What needs to be done
Give the listing again in full, exactly as written.

Recorded data
• • • •
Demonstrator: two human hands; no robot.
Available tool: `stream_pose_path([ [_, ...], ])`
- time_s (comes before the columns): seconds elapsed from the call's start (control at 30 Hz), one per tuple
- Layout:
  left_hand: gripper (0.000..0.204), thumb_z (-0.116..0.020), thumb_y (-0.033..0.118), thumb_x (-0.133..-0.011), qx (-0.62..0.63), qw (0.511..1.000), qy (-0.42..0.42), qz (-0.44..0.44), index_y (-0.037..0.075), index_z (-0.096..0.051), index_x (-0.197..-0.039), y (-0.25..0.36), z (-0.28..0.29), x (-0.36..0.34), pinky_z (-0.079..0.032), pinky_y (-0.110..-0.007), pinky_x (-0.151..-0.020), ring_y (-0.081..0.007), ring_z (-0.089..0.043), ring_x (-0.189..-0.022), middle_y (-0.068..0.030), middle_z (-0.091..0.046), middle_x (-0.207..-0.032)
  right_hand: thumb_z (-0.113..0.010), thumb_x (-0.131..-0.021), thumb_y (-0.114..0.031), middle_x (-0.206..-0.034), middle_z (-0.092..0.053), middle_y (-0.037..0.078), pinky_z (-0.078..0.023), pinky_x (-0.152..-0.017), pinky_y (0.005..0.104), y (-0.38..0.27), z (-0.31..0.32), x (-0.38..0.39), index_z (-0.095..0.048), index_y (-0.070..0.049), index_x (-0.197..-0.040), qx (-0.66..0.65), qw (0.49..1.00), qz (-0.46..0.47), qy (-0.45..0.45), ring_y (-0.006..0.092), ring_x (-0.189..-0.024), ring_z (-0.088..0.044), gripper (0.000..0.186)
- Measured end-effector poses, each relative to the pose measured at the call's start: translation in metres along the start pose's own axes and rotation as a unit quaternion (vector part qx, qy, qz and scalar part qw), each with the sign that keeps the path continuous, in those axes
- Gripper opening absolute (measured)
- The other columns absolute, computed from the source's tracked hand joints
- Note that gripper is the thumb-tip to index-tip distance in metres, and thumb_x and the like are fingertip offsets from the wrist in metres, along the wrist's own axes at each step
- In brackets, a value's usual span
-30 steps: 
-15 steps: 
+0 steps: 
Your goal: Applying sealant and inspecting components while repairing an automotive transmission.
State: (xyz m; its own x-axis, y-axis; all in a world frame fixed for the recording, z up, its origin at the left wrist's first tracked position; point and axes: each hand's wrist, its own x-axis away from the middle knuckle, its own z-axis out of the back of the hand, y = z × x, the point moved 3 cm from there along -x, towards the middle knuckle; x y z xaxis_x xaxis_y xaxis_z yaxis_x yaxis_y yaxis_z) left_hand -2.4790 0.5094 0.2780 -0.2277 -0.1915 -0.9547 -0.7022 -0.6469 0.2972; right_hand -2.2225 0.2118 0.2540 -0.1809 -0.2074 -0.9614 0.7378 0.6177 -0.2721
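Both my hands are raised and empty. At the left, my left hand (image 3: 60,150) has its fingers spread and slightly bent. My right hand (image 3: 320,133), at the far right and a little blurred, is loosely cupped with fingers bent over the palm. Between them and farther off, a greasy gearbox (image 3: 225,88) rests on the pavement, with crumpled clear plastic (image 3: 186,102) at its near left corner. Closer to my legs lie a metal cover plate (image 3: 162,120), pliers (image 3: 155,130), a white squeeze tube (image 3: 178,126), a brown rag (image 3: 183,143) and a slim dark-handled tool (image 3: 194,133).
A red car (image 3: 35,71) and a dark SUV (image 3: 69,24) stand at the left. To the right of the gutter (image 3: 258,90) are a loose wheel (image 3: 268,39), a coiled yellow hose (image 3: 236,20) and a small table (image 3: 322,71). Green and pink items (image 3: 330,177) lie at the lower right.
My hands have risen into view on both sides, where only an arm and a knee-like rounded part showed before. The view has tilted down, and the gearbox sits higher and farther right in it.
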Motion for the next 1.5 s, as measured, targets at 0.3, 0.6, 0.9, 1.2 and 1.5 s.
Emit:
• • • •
Answer area
Demonstrator: two human hands; no robot.
Available tool: `stream_pose_path([ [_, ...], ])`
- time_s (comes before the columns): seconds elapsed from the call's start (control at 30 Hz), one per tuple
- Layout:
  left_hand: gripper (0.000..0.204), thumb_z (-0.116..0.020), thumb_y (-0.033..0.118), thumb_x (-0.133..-0.011), qx (-0.62..0.63), qw (0.511..1.000), qy (-0.42..0.42), qz (-0.44..0.44), index_y (-0.037..0.075), index_z (-0.096..0.051), index_x (-0.197..-0.039), y (-0.25..0.36), z (-0.28..0.29), x (-0.36..0.34), pinky_z (-0.079..0.032), pinky_y (-0.110..-0.007), pinky_x (-0.151..-0.020), ring_y (-0.081..0.007), ring_z (-0.089..0.043), ring_x (-0.189..-0.022), middle_y (-0.068..0.030), middle_z (-0.091..0.046), middle_x (-0.207..-0.032)
  right_hand: thumb_z (-0.113..0.010), thumb_x (-0.131..-0.021), thumb_y (-0.114..0.031), middle_x (-0.206..-0.034), middle_z (-0.092..0.053), middle_y (-0.037..0.078), pinky_z (-0.078..0.023), pinky_x (-0.152..-0.017), pinky_y (0.005..0.104), y (-0.38..0.27), z (-0.31..0.32), x (-0.38..0.39), index_z (-0.095..0.048), index_y (-0.070..0.049), index_x (-0.197..-0.040), qx (-0.66..0.65), qw (0.49..1.00), qz (-0.46..0.47), qy (-0.45..0.45), ring_y (-0.006..0.092), ring_x (-0.189..-0.024), ring_z (-0.088..0.044), gripper (0.000..0.186)
- Measured end-effector poses, each relative to the pose measured at the call's start: translation in metres along the start pose's own axes and rotation as a unit quaternion (vector part qx, qy, qz and scalar part qw), each with the sign that keeps the path continuous, in those axes
- Gripper opening absolute (measured)
- The other columns absolute, computed from the source's tracked hand joints
- Note that gripper is the thumb-tip to index-tip distance in metres, and thumb_x and the like are fingertip offsets from the wrist in metres, along the wrist's own axes at each step
- In brackets, a value's usual span
-30 steps: 
-15 steps: 
+0 steps: 
Your goal: Applying sealant and inspecting components while repairing an automotive transmission.
State: (xyz m; its own x-axis, y-axis; all in a world frame fixed for the recording, z up, its origin at the left wrist's first tracked position; point and axes: each hand's wrist, its own x-axis away from the middle knuckle, its own z-axis out of the back of the hand, y = z × x, the point moved 3 cm from there along -x, towards the middle knuckle; x y z xaxis_x xaxis_y xaxis_z yaxis_x yaxis_y yaxis_z) left_hand -2.4790 0.5094 0.2780 -0.2277 -0.1915 -0.9547 -0.7022 -0.6469 0.2972; right_hand -2.2225 0.2118 0.2540 -0.1809 -0.2074 -0.9614 0.7378 0.6177 -0.2721
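Both my hands are raised and empty. At the left, my left hand (image 3: 60,150) has its fingers spread and slightly bent. My right hand (image 3: 320,133), at the far right and a little blurred, is loosely cupped with fingers bent over the palm. Between them and farther off, a greasy gearbox (image 3: 225,88) rests on the pavement, with crumpled clear plastic (image 3: 186,102) at its near left corner. Closer to my legs lie a metal cover plate (image 3: 162,120), pliers (image 3: 155,130), a white squeeze tube (image 3: 178,126), a brown rag (image 3: 183,143) and a slim dark-handled tool (image 3: 194,133).
A red car (image 3: 35,71) and a dark SUV (image 3: 69,24) stand at the left. To the right of the gutter (image 3: 258,90) are a loose wheel (image 3: 268,39), a coiled yellow hose (image 3: 236,20) and a small table (image 3: 322,71). Green and pink items (image 3: 330,177) lie at the lower right.
My hands have risen into view on both sides, where only an arm and a knee-like rounded part showed before. The view has tilted down, and the gearbox sits higher and farther right in it.
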Motion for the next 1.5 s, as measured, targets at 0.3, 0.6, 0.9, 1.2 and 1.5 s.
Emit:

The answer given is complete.